Some creative thinking from the US may be called for to assist this beleaguered island economy.
What form could this leadership take?
Altering Chapter 9?
One unpalatable option might be altering Chapter 9 to allow Puerto Rico a procedure within which it can restructure its debt. Puerto Rico could be viewed as hovering in grey territory in US bankruptcy law. Municipalities are eligible to file for Chapter 9, but US States are not. Puerto Rico is neither a municipality nor a State - it is a commonwealth. At present, Puerto Rico cannot file for bankruptcy like Detroit has, but if the option left on the table is a nasty default, perhaps an amendment to Chapter 9 would be contemplated.
Another solution might be government receivership, whereby the government takes over economic and financial management of the distressed concern. Sergio Marxuach of the Center for the New Economy wrote about the precedence for this in a paper that he authored back in 1996, exceptionally clairvoyant about the train wreck approaching Puerto Rico. In two of the past examples he discussed in his paper, New York City in the 1970s and Philadelphia in the 1990s, state governments intervened to manage the crisis. In the case of Washington, DC in the 1990s, Congress intervened and set up the infrastructure to supervise and manage the crisis situation. In all three cases, emergency liquidity facilities were set up to "allow the cities to function while fiscal sanity was restored."
This type of intervention doesn't appear likely for Puerto Rico. For one, as noted, Puerto Rican policymakers have moved aggressively and convincingly on the fiscal situation and don't appear to require the outside technical assistance. In addition, with Puerto Rico's problems being more economic than fiscal, the solution isn't to be found in better cash flow management. Moreover, the precedent set by Detroit's default suggests a more laissez-faire approach to Puerto Rico is the most likely course of action to be followed.
Fed Muni Bond Intervention?
Should financial market pressures not abate, another possible option could be Fed intervention in the muni market, and specifically, buying up distressed Puerto Rican paper. This course of action would only be intended to "buy time" for Puerto Rico for it to make the necessary structural adjustments that would allow it to manage its over-indebtedness. Fed intervention is a very low-probability event, and is an option that would only be contemplated if severe systemic risk to the markets would develop. Given the push to start Fed tapering, and the arguments against the Fed's program of QE, it is highly unlikely that the Fed would embark on a new form of intervention.
The most likely creative solution, if indeed one is needed, would be an amendment to Chapter 9 to facilitate a debt restructuring by Puerto Rico. None of the other solutions identified get at the heart of the problem, namely, that Puerto Rico's debt is too large and it's economy too feeble, to manage.

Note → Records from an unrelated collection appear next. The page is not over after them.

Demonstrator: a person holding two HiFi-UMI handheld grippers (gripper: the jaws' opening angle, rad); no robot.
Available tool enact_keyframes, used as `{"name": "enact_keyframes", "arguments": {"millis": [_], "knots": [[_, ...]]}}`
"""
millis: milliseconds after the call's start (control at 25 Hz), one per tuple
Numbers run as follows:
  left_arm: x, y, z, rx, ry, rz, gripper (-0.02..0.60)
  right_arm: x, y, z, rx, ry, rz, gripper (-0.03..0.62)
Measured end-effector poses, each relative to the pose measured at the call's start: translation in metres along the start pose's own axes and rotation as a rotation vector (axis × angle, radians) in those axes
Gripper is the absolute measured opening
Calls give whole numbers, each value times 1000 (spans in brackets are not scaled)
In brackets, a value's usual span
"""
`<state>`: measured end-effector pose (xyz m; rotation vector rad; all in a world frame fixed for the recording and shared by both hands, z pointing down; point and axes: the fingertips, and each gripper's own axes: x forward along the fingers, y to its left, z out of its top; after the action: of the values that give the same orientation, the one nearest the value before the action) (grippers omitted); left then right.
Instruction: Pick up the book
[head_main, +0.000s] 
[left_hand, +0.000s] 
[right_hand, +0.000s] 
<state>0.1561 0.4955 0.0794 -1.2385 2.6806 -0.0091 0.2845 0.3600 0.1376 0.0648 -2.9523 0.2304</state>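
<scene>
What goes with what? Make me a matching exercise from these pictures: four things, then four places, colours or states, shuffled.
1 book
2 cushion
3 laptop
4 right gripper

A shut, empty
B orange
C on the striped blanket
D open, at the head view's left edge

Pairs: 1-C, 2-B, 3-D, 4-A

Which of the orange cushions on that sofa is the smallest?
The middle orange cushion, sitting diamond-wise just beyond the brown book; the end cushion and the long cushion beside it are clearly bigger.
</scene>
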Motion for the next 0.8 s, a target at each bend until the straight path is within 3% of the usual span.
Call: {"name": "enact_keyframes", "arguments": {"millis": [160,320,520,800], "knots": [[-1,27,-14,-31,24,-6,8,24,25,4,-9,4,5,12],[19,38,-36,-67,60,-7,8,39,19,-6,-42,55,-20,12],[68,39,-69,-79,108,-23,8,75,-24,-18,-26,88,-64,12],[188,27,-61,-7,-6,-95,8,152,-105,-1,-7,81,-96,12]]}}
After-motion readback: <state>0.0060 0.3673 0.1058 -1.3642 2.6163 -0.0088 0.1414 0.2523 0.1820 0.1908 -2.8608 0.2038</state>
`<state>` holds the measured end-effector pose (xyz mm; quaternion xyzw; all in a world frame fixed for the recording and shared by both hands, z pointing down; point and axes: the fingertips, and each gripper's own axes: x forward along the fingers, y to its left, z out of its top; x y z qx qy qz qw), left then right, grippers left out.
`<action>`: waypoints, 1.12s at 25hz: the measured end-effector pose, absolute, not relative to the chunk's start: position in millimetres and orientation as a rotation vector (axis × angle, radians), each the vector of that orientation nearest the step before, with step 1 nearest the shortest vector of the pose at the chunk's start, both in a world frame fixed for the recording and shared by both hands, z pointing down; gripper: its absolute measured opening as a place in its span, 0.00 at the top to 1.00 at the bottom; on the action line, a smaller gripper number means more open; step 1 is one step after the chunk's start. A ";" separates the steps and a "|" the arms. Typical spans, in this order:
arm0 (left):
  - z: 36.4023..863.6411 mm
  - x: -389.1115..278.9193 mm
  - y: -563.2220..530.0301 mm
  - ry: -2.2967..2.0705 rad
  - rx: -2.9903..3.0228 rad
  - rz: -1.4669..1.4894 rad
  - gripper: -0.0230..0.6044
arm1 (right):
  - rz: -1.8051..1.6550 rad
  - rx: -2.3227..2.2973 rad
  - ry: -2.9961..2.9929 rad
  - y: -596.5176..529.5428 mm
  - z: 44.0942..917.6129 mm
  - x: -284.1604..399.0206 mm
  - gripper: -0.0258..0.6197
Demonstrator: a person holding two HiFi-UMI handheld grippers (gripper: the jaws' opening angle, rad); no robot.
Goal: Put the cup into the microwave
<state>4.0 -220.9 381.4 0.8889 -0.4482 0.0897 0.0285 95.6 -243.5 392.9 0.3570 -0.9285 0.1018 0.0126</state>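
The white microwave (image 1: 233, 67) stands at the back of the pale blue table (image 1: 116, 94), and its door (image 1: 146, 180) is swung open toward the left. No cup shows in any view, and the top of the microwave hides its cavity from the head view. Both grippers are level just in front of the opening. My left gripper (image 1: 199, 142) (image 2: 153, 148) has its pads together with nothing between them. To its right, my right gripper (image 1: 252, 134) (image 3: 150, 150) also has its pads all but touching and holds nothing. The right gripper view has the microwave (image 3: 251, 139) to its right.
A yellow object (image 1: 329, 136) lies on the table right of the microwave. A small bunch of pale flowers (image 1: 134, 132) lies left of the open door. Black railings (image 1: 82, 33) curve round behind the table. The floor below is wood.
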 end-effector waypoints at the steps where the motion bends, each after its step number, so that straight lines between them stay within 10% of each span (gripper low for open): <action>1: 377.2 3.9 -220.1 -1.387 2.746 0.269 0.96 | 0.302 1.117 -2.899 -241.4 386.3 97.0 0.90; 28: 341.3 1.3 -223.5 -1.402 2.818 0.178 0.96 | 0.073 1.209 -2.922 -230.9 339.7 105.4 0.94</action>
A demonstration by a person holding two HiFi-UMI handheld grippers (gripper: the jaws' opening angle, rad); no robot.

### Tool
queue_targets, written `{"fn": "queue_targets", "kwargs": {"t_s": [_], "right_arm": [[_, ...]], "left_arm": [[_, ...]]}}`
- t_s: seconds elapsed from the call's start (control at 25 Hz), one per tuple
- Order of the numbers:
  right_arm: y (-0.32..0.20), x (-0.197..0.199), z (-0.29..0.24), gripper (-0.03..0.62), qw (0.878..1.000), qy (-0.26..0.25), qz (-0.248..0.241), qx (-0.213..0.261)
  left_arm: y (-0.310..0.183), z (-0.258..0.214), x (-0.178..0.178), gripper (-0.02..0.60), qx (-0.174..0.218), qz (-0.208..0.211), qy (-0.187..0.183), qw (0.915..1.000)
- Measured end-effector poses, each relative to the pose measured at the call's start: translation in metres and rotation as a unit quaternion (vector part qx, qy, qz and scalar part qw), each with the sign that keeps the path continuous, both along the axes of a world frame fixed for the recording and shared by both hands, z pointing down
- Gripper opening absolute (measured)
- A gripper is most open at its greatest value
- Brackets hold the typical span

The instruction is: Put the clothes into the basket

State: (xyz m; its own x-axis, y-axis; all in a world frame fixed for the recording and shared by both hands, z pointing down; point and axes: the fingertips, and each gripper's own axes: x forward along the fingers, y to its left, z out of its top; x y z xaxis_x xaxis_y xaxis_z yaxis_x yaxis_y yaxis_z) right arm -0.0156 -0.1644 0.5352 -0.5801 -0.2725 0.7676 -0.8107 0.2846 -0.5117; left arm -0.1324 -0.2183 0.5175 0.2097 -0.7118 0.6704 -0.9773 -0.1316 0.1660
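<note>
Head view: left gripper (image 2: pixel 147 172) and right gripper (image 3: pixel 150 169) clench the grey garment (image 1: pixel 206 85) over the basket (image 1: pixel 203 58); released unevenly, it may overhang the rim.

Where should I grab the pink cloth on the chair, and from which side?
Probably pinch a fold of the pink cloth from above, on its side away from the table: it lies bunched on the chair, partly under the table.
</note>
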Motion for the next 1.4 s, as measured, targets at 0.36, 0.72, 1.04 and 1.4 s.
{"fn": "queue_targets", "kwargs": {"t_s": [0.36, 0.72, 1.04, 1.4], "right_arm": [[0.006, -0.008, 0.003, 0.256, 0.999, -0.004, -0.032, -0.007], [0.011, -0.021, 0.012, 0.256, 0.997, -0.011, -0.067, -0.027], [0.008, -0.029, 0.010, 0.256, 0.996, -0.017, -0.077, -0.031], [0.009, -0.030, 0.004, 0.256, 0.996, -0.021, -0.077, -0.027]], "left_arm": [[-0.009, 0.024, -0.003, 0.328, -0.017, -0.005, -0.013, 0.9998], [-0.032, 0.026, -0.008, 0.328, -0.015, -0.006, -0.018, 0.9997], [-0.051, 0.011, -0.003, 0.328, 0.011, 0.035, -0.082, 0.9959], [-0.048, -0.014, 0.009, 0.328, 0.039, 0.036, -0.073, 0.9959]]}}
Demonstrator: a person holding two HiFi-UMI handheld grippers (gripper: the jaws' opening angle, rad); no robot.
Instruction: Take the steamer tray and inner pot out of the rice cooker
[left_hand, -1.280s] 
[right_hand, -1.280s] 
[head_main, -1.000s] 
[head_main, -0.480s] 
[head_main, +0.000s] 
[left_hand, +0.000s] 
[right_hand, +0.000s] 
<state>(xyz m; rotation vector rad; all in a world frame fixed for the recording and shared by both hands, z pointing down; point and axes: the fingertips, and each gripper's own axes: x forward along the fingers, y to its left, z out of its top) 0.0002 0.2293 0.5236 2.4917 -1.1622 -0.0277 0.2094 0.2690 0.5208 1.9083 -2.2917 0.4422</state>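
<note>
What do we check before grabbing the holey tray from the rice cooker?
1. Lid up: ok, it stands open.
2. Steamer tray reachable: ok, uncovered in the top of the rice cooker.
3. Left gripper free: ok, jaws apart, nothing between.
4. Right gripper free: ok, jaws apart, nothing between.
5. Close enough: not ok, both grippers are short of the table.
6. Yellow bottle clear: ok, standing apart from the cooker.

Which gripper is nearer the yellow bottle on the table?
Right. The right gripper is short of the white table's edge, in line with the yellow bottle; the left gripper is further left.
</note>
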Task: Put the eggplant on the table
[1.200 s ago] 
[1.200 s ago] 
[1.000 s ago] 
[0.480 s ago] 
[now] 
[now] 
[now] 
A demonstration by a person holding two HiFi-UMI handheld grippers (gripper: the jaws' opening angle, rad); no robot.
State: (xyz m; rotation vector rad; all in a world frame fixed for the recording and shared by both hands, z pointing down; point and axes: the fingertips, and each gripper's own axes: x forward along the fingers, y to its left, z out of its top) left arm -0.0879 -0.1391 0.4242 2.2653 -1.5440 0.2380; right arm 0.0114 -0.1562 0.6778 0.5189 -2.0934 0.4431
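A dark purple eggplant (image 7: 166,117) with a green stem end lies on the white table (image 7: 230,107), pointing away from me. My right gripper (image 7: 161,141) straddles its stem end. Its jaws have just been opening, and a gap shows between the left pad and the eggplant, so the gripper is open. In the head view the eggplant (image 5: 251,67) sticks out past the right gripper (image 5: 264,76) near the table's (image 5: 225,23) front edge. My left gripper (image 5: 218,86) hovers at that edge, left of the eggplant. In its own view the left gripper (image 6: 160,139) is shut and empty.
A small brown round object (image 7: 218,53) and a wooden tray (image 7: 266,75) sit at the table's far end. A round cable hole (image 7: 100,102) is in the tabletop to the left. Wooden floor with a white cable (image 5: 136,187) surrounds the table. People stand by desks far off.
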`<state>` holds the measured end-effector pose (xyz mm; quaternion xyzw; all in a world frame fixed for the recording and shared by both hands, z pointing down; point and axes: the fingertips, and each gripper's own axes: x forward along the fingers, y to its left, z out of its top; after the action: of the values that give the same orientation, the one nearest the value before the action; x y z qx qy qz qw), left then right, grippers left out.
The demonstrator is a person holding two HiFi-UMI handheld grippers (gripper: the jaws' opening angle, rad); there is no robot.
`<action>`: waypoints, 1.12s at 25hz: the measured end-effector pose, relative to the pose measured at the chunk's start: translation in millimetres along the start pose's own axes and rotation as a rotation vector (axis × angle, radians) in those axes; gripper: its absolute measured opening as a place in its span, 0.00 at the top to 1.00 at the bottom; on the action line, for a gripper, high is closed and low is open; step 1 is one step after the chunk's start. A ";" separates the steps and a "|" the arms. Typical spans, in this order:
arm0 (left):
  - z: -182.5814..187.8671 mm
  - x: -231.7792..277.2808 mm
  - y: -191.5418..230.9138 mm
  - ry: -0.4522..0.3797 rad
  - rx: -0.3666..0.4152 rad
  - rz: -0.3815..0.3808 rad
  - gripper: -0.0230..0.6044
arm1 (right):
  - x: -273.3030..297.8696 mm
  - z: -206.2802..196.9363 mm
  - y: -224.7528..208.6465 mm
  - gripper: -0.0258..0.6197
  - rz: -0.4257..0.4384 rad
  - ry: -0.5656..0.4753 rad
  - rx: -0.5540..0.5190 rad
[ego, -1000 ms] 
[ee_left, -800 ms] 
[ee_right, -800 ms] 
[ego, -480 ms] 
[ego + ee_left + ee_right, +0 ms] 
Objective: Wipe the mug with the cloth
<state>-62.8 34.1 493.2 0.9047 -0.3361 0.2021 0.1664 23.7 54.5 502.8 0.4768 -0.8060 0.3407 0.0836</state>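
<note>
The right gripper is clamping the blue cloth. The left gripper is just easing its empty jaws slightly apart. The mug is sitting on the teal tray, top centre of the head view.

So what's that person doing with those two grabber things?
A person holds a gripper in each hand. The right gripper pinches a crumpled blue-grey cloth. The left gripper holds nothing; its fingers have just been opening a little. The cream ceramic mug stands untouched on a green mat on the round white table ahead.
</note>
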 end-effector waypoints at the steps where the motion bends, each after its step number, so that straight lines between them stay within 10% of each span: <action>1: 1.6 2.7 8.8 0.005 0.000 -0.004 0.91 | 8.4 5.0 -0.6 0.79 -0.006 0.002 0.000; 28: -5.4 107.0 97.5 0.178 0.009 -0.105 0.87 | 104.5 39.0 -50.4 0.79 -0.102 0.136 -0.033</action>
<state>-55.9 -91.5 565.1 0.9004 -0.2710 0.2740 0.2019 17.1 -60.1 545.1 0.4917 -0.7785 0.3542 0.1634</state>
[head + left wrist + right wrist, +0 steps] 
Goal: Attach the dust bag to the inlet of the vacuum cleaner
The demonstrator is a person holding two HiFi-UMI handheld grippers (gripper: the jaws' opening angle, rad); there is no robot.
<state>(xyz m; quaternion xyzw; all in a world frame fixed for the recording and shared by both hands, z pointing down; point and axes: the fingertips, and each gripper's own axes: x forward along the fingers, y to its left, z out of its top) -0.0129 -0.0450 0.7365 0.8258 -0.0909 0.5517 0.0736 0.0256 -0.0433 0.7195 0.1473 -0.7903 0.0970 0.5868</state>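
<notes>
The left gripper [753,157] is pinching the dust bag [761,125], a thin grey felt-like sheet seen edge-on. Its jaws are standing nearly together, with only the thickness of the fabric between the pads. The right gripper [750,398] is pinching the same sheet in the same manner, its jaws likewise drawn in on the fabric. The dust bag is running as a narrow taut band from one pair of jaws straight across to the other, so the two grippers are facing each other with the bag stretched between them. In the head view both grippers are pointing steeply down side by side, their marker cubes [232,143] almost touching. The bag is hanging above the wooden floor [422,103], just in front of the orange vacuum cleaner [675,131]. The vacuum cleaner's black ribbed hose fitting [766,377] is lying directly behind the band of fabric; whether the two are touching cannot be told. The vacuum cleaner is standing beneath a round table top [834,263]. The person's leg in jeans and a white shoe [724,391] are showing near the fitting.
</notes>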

The precedent established by Detroit's debt restructuring suggests that the government will not intervene to avoid a default. Moreover, sounder fiscal management does not appear to be what is required in order to stabilize Puerto Rico. With regards to Fed intervention, quantitative easing has overstayed its welcome. In any case it would not solve the fundamental economic problems of the Island and the reasons for market distress.